WHAT THE EXERCISE ASKS: Take the entries that follow and return only the lines from the one with "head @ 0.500" through the final line, leaving every picture behind.

[Source data]
*** Begin section ***

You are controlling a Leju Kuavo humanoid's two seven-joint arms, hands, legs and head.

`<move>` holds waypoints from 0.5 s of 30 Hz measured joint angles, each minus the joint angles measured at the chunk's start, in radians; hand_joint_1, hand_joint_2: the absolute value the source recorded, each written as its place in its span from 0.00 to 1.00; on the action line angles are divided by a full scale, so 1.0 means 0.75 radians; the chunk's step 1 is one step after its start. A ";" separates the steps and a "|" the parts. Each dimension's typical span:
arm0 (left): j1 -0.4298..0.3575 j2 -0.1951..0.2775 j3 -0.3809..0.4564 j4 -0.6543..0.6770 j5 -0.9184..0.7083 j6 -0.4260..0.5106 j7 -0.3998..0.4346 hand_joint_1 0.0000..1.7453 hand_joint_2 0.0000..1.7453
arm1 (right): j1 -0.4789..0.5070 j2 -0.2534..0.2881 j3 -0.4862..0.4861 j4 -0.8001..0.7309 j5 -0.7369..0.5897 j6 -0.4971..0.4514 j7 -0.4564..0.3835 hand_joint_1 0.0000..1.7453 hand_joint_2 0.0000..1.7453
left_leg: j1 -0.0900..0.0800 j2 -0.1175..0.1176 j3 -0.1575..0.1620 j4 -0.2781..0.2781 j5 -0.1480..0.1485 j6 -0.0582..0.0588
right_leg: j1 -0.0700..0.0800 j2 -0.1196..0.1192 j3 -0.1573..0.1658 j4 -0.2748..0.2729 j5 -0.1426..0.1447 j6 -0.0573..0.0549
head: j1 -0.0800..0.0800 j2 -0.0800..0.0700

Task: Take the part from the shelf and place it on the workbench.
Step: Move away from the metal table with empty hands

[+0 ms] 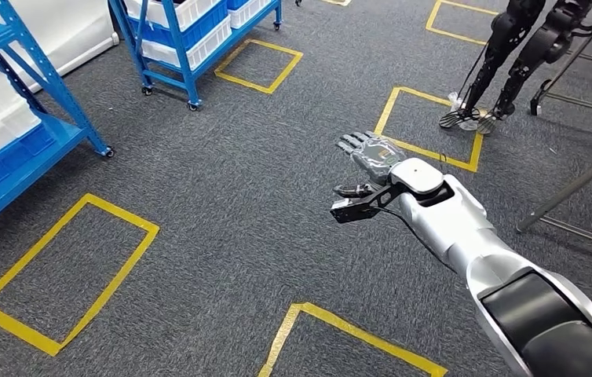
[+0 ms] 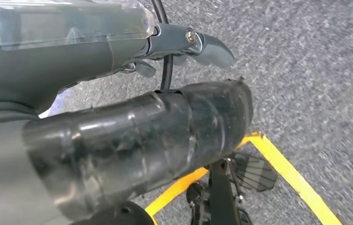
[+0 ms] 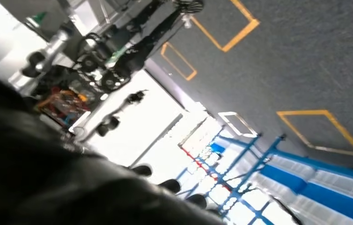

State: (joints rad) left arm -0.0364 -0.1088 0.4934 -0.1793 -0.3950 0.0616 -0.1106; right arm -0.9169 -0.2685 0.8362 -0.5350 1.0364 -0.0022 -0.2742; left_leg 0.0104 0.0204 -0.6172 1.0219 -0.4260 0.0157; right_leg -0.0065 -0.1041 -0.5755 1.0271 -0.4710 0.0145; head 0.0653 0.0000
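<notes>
The right hand (image 1: 371, 157) is seen in the head view stretched forward over the carpet (image 1: 238, 196), its fingers spread flat and nothing held in it; the left hand (image 2: 71, 61) is seen in its own wrist view hanging low above the floor, and whether it is open or closed cannot be told from there. No part is made out in either hand, so it is judged to lie on one of the shelves: a blue shelf (image 1: 18, 126) with white bins stands at about ten o'clock from the right hand, and a second blue rack (image 1: 191, 39) on castors at about eleven. A second robot's legs (image 1: 505, 63) are seen at one o'clock, with a metal stand (image 1: 575, 188) at three. A misstep is possible if the turn is taken wide, since the outstretched arm could be swung into them. The wrong shelf could also be approached, as the part is not identified.
</notes>
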 joint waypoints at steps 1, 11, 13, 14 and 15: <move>0.000 0.000 0.002 0.000 -0.004 0.005 0.002 0.00 0.00 | -0.001 0.000 0.000 0.000 -0.001 0.000 -0.002 0.00 0.00 | 0.002 -0.012 0.002 -0.003 0.003 0.007 | -0.005 0.028 -0.010 0.028 -0.022 0.006 | 0.000 0.000; -0.007 -0.002 0.027 -0.001 -0.037 0.024 0.017 0.00 0.00 | 0.004 -0.011 0.003 0.003 -0.001 0.002 0.001 0.00 0.00 | 0.000 -0.158 -0.004 0.000 0.012 0.016 | -0.007 0.218 -0.053 0.051 0.026 -0.021 | 0.000 0.000; -0.006 -0.004 0.029 -0.001 -0.041 0.024 0.017 0.00 0.00 | 0.002 -0.012 0.003 0.004 -0.001 0.002 0.001 0.00 0.00 | 0.007 -0.187 -0.017 -0.001 0.020 0.001 | -0.003 0.236 -0.034 0.010 0.025 -0.026 | 0.000 0.000; -0.003 -0.004 0.030 -0.001 -0.043 0.024 0.017 0.00 0.00 | 0.001 -0.012 0.003 0.003 -0.001 0.002 0.001 0.00 0.00 | 0.009 -0.203 -0.021 -0.005 0.024 -0.008 | -0.002 0.221 -0.030 0.001 0.026 -0.029 | 0.001 0.000; -0.001 -0.003 0.030 -0.001 -0.045 0.024 0.016 0.00 0.00 | 0.000 -0.008 0.003 0.002 0.000 0.002 0.001 0.00 0.00 | 0.007 -0.198 -0.026 -0.002 0.021 -0.015 | -0.003 0.204 -0.023 -0.009 0.030 -0.032 | 0.000 0.000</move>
State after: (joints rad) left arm -0.0368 -0.1112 0.5160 -0.1798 -0.4285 0.0798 -0.0983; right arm -0.9167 -0.2748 0.8385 -0.5332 1.0361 -0.0008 -0.2732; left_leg 0.0159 -0.1281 -0.6365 1.0207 -0.4100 0.0045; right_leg -0.0090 0.0487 -0.5931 1.0207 -0.4487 -0.0098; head 0.0654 0.0000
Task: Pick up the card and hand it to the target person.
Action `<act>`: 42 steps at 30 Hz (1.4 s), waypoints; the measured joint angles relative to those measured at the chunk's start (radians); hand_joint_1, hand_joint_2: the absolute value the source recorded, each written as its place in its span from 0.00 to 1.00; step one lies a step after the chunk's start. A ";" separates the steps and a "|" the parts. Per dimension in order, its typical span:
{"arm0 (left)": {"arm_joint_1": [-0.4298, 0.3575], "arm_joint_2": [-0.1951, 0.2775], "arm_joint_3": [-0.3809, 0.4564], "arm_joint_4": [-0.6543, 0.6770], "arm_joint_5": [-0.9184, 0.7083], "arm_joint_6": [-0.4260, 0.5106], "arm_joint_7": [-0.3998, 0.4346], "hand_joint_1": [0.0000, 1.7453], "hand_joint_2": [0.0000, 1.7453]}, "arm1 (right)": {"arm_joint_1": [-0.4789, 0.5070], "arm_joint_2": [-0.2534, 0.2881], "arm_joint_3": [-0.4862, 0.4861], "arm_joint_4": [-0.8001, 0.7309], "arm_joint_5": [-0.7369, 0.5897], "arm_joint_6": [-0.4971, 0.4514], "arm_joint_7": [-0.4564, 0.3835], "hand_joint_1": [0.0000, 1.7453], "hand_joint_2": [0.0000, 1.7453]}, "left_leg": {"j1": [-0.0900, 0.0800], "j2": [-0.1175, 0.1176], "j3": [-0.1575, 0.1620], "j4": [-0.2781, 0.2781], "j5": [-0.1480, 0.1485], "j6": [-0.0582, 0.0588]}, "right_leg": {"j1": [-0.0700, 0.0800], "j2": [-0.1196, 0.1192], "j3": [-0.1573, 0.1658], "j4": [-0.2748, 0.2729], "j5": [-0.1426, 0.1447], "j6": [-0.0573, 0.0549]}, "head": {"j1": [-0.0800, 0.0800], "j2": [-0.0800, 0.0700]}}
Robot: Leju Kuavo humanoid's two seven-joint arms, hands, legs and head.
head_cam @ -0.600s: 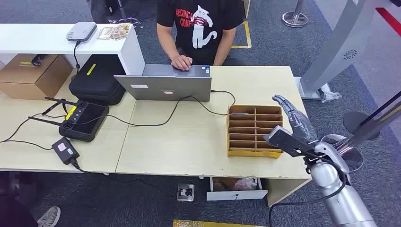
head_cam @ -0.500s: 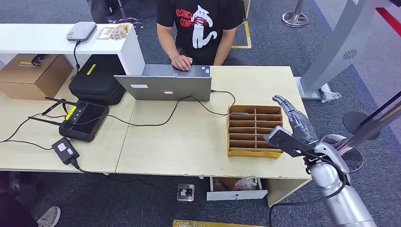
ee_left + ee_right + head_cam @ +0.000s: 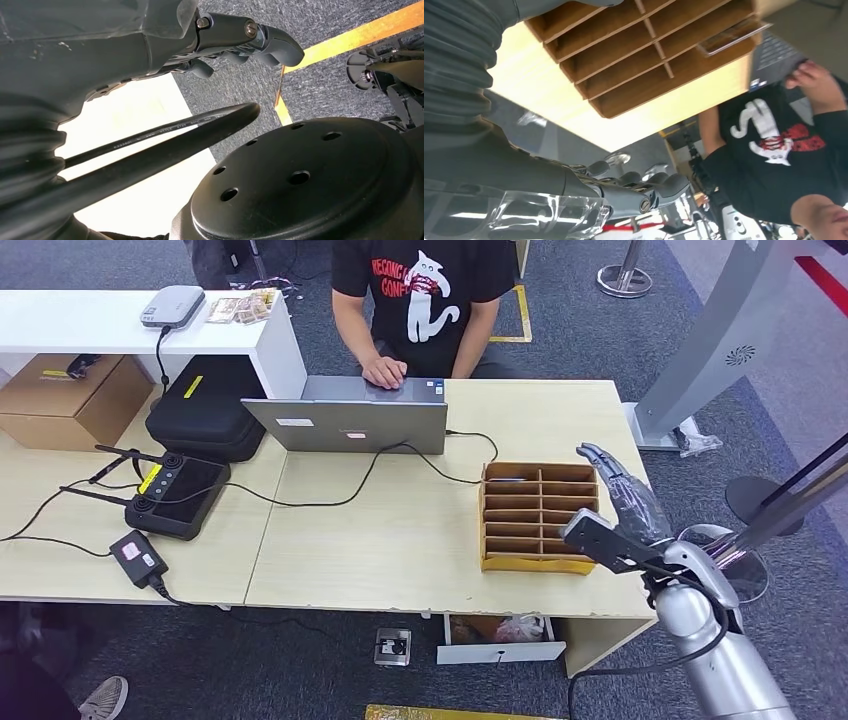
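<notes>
Lying flat, card (image 3: pixel 732 36) long axis along organizer (image 3: pixel 539 515) slot

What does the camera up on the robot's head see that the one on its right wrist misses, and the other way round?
Head view alone: the whole table, the laptop's grey lid, a black controller and a black case. Right wrist view alone: a card sticking out of one slot. Both share the wooden slotted box, the person in the black shirt and the right hand, holding nothing.
</notes>
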 joint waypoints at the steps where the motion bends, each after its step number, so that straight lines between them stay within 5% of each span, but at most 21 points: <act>1: 0.000 0.000 0.000 0.000 0.000 0.000 0.000 0.00 1.00 | -0.004 0.002 0.004 0.005 0.019 -0.010 0.005 0.00 1.00 | 0.000 0.000 0.000 0.000 0.000 0.000 | 0.000 0.000 0.000 0.000 0.000 0.000 | 0.000 0.000; 12: 0.000 0.000 0.000 0.000 -0.005 0.002 -0.003 0.00 1.00 | -0.113 0.036 0.081 0.152 0.129 -0.117 0.057 0.00 1.00 | 0.000 0.000 0.000 0.000 0.000 0.000 | 0.000 0.000 0.000 0.000 0.000 0.000 | 0.000 0.000; 42: 0.001 0.002 0.000 0.000 0.000 -0.004 -0.003 0.00 1.00 | -0.249 0.094 0.174 0.372 0.146 -0.131 0.060 0.00 1.00 | 0.000 0.000 0.000 0.000 0.000 0.000 | 0.000 0.000 0.000 0.000 0.000 0.000 | 0.000 0.000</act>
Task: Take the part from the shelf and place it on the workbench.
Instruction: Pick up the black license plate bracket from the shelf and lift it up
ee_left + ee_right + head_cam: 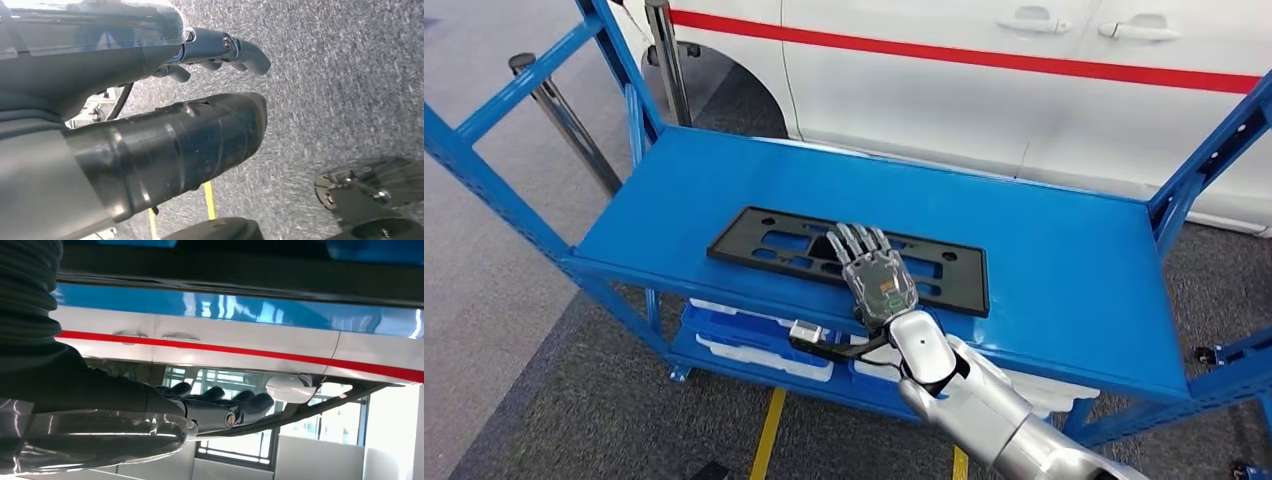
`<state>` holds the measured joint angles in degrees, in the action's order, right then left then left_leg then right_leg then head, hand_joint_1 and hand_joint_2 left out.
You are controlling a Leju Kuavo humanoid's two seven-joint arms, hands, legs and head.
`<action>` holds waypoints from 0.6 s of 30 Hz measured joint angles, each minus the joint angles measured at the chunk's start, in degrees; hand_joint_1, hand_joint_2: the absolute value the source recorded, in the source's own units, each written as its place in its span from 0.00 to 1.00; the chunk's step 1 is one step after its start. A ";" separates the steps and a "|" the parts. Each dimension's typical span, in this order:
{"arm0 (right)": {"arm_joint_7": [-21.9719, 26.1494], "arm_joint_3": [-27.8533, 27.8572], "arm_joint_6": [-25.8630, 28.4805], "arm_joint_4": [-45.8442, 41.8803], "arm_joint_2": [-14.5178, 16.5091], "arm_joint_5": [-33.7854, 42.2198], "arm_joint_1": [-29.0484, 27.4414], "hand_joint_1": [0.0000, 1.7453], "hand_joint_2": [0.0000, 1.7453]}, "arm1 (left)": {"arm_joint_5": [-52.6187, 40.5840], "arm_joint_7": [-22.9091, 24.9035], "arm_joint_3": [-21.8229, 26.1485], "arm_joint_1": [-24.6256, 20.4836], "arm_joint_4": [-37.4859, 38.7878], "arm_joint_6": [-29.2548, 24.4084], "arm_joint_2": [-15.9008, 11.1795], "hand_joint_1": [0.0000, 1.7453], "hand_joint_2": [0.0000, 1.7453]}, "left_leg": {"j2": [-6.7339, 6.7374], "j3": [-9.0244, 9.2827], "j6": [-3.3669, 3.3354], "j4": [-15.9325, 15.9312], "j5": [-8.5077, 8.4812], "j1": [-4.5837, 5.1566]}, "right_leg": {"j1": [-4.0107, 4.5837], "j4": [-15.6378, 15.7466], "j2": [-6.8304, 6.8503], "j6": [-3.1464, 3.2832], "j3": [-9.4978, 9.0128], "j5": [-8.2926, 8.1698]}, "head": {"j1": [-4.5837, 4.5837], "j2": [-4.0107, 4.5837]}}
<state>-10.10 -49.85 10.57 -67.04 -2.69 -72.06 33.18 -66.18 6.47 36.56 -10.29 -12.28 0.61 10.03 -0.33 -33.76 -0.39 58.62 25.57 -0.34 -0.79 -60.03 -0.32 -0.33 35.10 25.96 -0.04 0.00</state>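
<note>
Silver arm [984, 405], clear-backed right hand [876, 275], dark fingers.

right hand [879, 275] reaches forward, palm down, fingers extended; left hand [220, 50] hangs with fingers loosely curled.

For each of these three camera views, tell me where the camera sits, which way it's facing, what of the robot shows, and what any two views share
Head view: high on the body, looking forward and down at the blue shelf; the right hand lies over the black part.
Left wrist view: behind the left hand, facing the grey carpet.
Right wrist view: behind the right hand, turned, facing the white car.
Shared: head and right wrist views both show the right hand and the car's red stripe.
</note>
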 joint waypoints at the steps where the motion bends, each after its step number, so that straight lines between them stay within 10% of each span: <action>1: 0.18 0.01 -0.25 -0.03 -0.04 0.21 0.02 0.00 1.00 | 0.14 -0.17 0.01 0.03 0.00 0.04 -0.04 0.00 0.00 | 0.00 -0.02 0.25 -0.04 0.05 -0.06 | -0.04 0.02 -0.03 0.36 0.02 -0.04 | 0.00 0.00; 4: 0.71 0.01 -0.88 -0.09 -0.05 0.83 0.33 0.00 1.00 | 0.44 -0.20 0.01 0.01 0.00 -0.07 -0.16 0.00 0.00 | 0.06 -1.67 1.05 3.81 2.55 -0.26 | -0.28 0.43 0.03 1.45 -0.17 0.02 | -0.01 0.00; 8: 1.65 -0.03 -1.97 -0.08 -0.07 2.03 0.56 0.00 1.00 | 0.55 0.18 0.01 0.38 0.00 -0.17 -0.24 0.00 0.00 | 0.12 -8.49 1.36 16.86 6.43 -0.38 | 0.11 0.50 0.02 2.14 -0.95 1.24 | 0.00 0.00; 12: 2.06 -0.09 -2.38 -0.32 -0.07 2.53 0.83 0.00 1.00 | 0.57 0.28 0.01 0.81 0.00 -0.17 -0.41 0.00 0.00 | 0.22 -3.99 0.03 5.75 -0.90 0.01 | 0.51 0.60 0.12 1.80 -3.37 2.71 | 0.02 0.00; 18: 2.22 -0.19 -2.46 -0.82 -0.07 2.66 1.33 0.00 1.00 | 0.59 0.35 0.03 0.98 0.00 -0.22 -0.55 0.00 0.00 | 0.42 1.59 -1.76 -1.67 0.07 0.31 | 0.47 -1.71 0.29 0.03 -4.09 2.26 | 0.04 0.00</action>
<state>-7.88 -50.04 8.11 -67.86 -2.75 -69.40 34.51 -65.59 6.82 36.59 -9.31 -12.28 0.38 9.48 0.09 -32.16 -2.16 56.95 25.64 -0.03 -0.31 -61.74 -0.03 -0.29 31.01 28.22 0.00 0.00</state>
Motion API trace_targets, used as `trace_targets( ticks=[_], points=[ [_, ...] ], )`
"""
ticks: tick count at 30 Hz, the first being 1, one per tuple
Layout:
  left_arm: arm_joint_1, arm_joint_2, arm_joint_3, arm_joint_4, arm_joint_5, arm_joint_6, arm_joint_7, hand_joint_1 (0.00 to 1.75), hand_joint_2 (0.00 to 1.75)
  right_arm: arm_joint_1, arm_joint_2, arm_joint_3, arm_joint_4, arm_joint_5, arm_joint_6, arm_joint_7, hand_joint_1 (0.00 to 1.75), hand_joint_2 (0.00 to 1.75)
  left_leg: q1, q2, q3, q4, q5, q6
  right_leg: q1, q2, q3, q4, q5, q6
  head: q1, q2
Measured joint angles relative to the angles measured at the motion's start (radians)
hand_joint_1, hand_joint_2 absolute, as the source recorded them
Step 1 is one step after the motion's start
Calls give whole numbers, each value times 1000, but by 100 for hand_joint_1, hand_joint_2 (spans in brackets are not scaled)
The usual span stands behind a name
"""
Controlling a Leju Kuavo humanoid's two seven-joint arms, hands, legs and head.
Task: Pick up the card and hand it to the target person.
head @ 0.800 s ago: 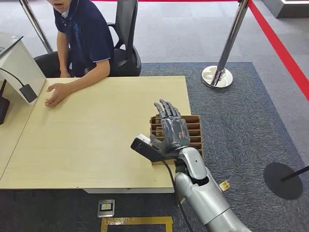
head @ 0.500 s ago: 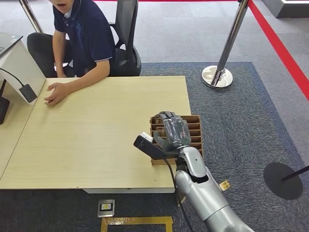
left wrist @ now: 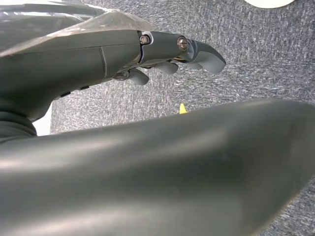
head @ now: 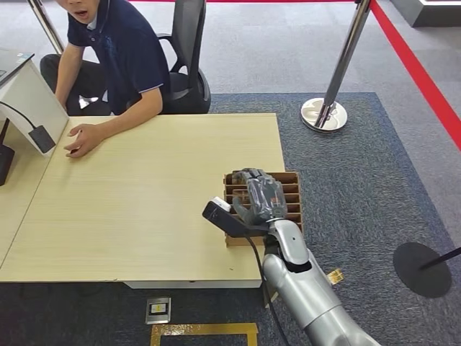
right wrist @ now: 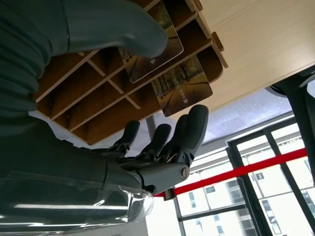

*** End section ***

TASK ANSWER:
head @ 0.500 s ago: 
left wrist @ now: 
head @ now: 
right wrist @ now: 

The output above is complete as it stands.